### The problem
Skip any image you find and restate the rest of the data word for word.
--------------------------------
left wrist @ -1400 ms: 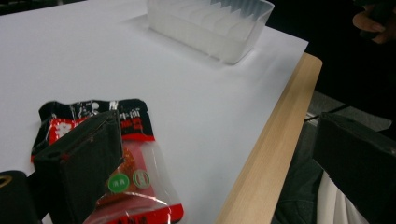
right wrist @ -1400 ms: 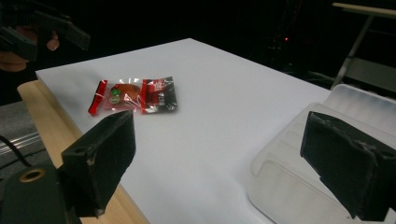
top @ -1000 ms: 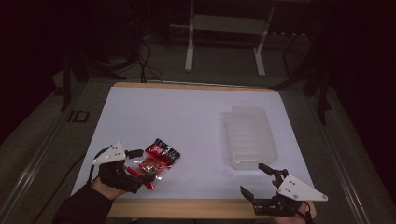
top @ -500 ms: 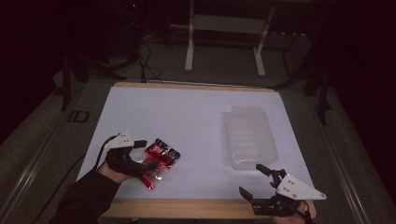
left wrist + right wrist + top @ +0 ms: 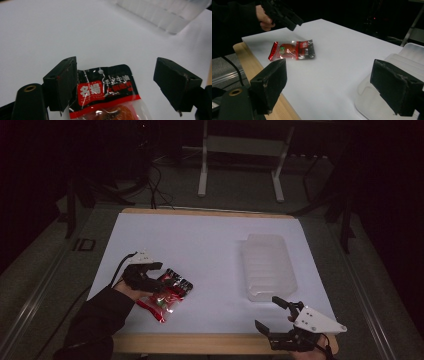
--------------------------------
### Worked solution
left wrist @ -1400 ms: 
right wrist @ -1400 ms: 
top @ -1000 ms: 
top @ -500 ms: 
left wrist + right wrist + top @ +0 ms: 

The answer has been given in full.